[<prev] [next>] [<thread-prev] [thread-next>] [day] [month] [year] [list]
Message-ID: <20220614142638.rkvjemu5r7d4a6td@wittgenstein>
Date: Tue, 14 Jun 2022 16:26:38 +0200
From: Christian Brauner <brauner@...nel.org>
To: Tejun Heo <tj@...nel.org>
Cc: Mukesh Ojha <quic_mojha@...cinc.com>, paulmck@...nel.org,
lkml <linux-kernel@...r.kernel.org>, cgroups@...r.kernel.org,
hannes@...xchg.org, shisiyuan <shisiyuan19870131@...il.com>,
Li Zefan <lizefan@...wei.com>,
Michal Koutný <mkoutny@...e.com>
Subject: Re: [PATCH cgroup/for-5.19-fixes] cgroup: Use separate src/dst nodes
when preloading css_sets for migration
On Mon, Jun 13, 2022 at 12:19:50PM -1000, Tejun Heo wrote:
> Each cset (css_set) is pinned by its tasks. When we're moving tasks around
> across csets for a migration, we need to hold the source and destination
> csets to ensure that they don't go away while we're moving tasks about. This
> is done by linking cset->mg_preload_node on either the
> mgctx->preloaded_dst_csets or mgctx->preloaded_dst_csets list. Using the
Nit: This probably wants to be
"mgctx->preloaded_src_csets or mgctx->preloaded_dst_csets lists"
it currentl has "mgctx->preloaded_dst_csets" twice. :)
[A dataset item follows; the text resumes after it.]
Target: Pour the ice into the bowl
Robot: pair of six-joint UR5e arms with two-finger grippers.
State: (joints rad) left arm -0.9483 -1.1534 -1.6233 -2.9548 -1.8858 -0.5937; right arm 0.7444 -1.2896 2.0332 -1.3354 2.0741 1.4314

> same cset->mg_preload_node for both the src and dst lists was deemed okay as
> a cset can't be both the source and destination at the same time.
>
> Unfortunately, this overloading becomes problematic when multiple tasks are
> involved in a migration and some of them are identity noop migrations while
> others are actually moving across cgroups. For example, this can happen with
> the following sequence on cgroup1:
>
> #1> mkdir -p /sys/fs/cgroup/misc/a/b
> #2> echo $$ > /sys/fs/cgroup/misc/a/cgroup.procs
> #3> RUN_A_COMMAND_WHICH_CREATES_MULTIPLE_THREADS &
> #4> PID=$!
> #5> echo $PID > /sys/fs/cgroup/misc/a/b/tasks
> #6> echo $PID > /sys/fs/cgroup/misc/a/cgroup.procs
>
> #5 moves the group leader thread into a/b and then #6 moves all threads of
> the process including the group leader back into a. In this final migration,
> non-leader threads would be doing identity migration while the group leader
> is doing an actual one.
>
> After #3, let's say the whole process was in cset A, and that after #4, the
> leader moves to cset B. Then, during #6, the following happens:
>
> 1. cgroup_migrate_add_src() is called on B for the leader.
>
> 2. cgroup_migrate_add_src() is called on A for the other threads.
>
> 3. cgroup_migrate_prepare_dst() is called. It scans the src list.
>
> 3. It notices that B wants to migrate to A, so it tries to A to the dst
> list but realizes that its ->mg_preload_node is already busy.
>
> 4. and then it notices A wants to migrate to A as it's an identity
> migration, it culls it by list_del_init()'ing its ->mg_preload_node and
> putting references accordingly.
>
> 5. The rest of migration takes place with B on the src list but nothing on
> the dst list.
>
> This means that A isn't held while migration is in progress. If all tasks
> leave A before the migration finishes and the incoming task pins it, the
> cset will be destroyed leading to use-after-free.
>
> This is caused by overloading cset->mg_preload_node for both src and dst
> preload lists. We wanted to exclude the cset from the src list but ended up
> inadvertently excluding it from the dst list too.
>
> This patch fixes the issue by separating out cset->mg_preload_node into
> ->mg_src_preload_node and ->mg_dst_preload_node, so that the src and dst
> preloadings don't interfere with each other.
>
> Signed-off-by: Tejun Heo <tj@...nel.org>
> Reported-by: Mukesh Ojha <quic_mojha@...cinc.com>
> Reported-by: shisiyuan <shisiyuan19870131@...il.com>
> Link: http://lkml.kernel.org/r/1654187688-27411-1-git-send-email-shisiyuan@xiaomi.com
> Link: https://www.spinics.net/lists/cgroups/msg33313.html
> Fixes: f817de98513d ("cgroup: prepare migration path for unified hierarchy")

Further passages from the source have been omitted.